What were the philosophical underpinnings of the colonists’ revolt against Britain?
The colonists pinned the legitimacy of their rebellion on the concept of "natural law." This conflicted with British monarchial thinking, which said the colonists needed to obey their king because the king was appointed by God to rule the people. Power was top-down, and to oppose a king was to oppose God's will.
Natural law, in contrast, stated that all humans are born with inherent rights, rights granted them directly by God and which cannot be taken away from them. These rights will sound very much like what we read in the opening of the Declaration of Independence, and with good reason, as the colonists were aggressively establishing an alternative reading of God's will for the people. Looking at Enlightenment thinkers such as Locke, they were asserting that kings had no right to rule without the consent of the governed and that people had a God-given right to revolt against tyranny. As the Declaration states:
We hold these truths to be self-evident, that all men are created equal, that they are endowed by their Creator with certain unalienable Rights, that among these are Life, Liberty and the pursuit of Happiness.—That to secure these rights, Governments are instituted among Men, deriving their just powers from the consent of the governed,—That whenever any Form of Government becomes destructive of these ends, it is the Right of the People to alter or to abolish it, and to institute new Government . . .

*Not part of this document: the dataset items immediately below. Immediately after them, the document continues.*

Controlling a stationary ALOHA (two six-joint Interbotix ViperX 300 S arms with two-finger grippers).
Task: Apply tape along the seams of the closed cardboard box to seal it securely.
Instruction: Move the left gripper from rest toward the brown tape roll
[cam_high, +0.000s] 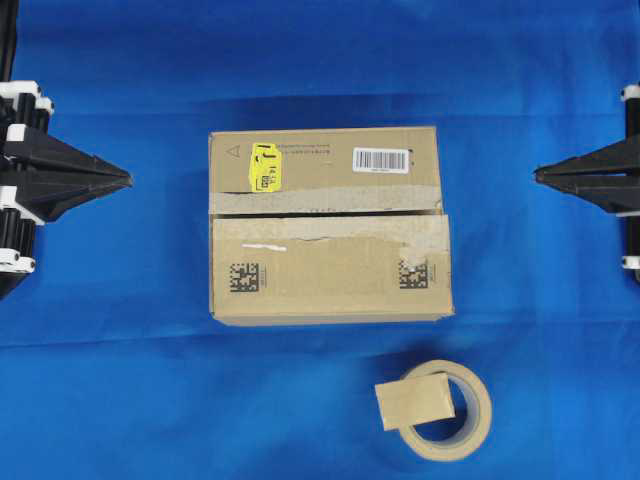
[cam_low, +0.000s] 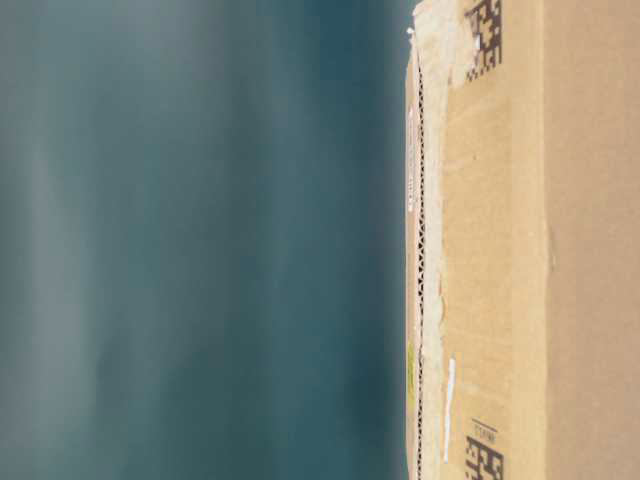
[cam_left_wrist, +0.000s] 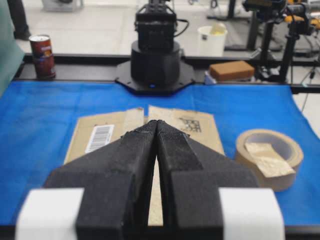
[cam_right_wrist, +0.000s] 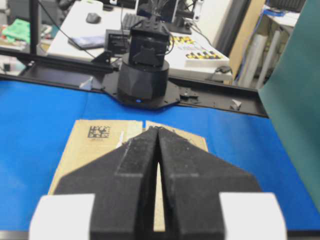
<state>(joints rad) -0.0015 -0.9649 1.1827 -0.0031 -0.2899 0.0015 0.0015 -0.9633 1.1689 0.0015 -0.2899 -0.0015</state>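
The left gripper (cam_high: 128, 180) is hanging at the left edge of the blue-covered desk (cam_high: 120, 380), its black fingers (cam_left_wrist: 145, 150) pressed together to a point and holding nothing. The right gripper (cam_high: 538, 174) is mirroring it at the far right edge, its fingers (cam_right_wrist: 150, 150) likewise meeting at the tips and empty. Between the two grippers, well apart from both, the brown rectangular cardboard box (cam_high: 330, 280) with its yellow sticker (cam_high: 264, 166), white barcode label (cam_high: 381, 160) and two black square codes is lying flat. Its seam (cam_high: 320, 213), a long dark slit edged by torn pale tape remnants, is running across the top roughly in line with both gripper tips. Nearer the right gripper than the left, toward the front of the desk, a ring-shaped tan tape roll (cam_high: 445, 440) is lying flat, and the loose, roughly square piece of tan paper tape (cam_high: 414, 403) is resting over its rim. The table-level view is showing only a blurred stretch of the box's side, seemingly turned on its side.
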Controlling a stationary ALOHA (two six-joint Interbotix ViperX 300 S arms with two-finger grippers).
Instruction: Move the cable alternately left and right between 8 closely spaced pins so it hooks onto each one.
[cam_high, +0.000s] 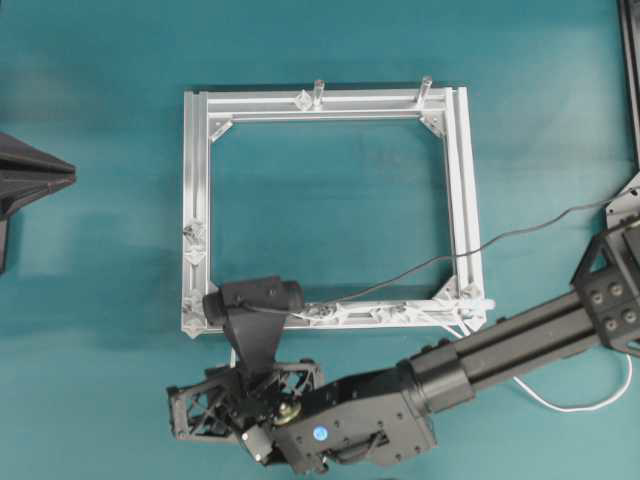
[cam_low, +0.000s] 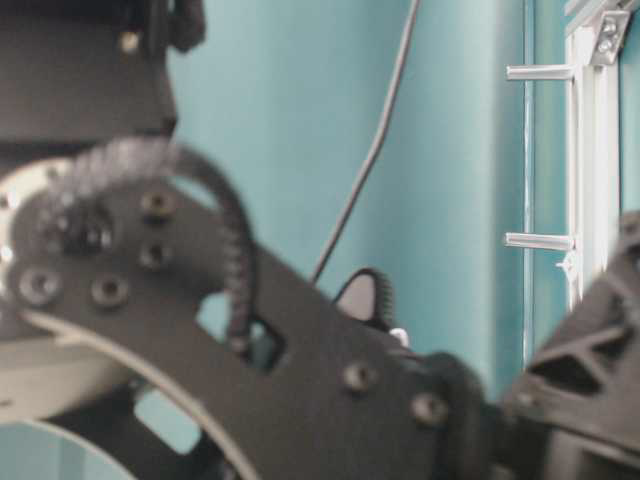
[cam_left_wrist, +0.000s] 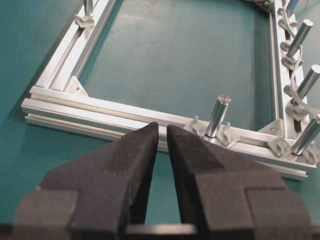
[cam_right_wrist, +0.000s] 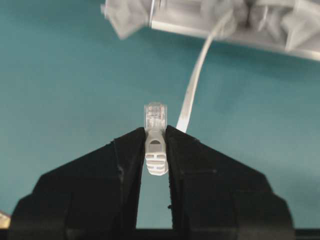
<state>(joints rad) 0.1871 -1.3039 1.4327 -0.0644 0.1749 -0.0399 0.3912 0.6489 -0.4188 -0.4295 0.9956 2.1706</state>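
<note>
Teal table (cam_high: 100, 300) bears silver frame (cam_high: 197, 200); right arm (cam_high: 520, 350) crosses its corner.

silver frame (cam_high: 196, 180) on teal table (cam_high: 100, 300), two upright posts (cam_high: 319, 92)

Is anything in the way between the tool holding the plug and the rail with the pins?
Nothing visible. In the right wrist view, the right tool pinches the plug, and only bare teal table lies between it and the rail with the pins. The cable already runs up to that rail.
</note>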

We can skim over these over-familiar words, but each one is carefully chosen to stake out a position: the colonists are asserting that they have rights that come directly from God ("their Creator") and which are "inalienable" (can't be taken away). Government exists for the good of the people ("the governed"), not the good of the king, and people have a "right" to overthrow governments that don't attend to the fundamental liberties and needs of the people.
These are fighting words and, because we accept a republican (democratically elected, non-monarchial) form of government as natural, it is easy for Americans to lose sight of how radical these concepts were then. The more conservative British could have leaned into the Bible and countered that the king had every right as God's representative on earth to use an "iron rod" to break a stiff-necked people, who had not the least business daring to rebel. A republic was considered by many as breaking away from the way God meant the world to be ordered and an invitation to chaos. Luckily, the colonists could fall back on alternative, Enlightenment, philosophies.
The philosophical roots of the colonial rebellion came from Enlightenment thinkers such as John Locke. These Enlightenment thinkers had a very specific view of the role of government. To them, government existed only to protect the rights of the people. People needed governments to protect their rights. Therefore, they consented to be ruled by those governments. This means that two things needed to be true of a government in order for it to be legitimate. First, it had to exist by the consent of the people. Second, it had to protect their fundamental rights. If any government did not meet these criteria, it was not legitimate.
The colonists felt the British government did not meet either of these criteria and was therefore not legitimate. This idea was the basic philosophical underpinning of the rebellion.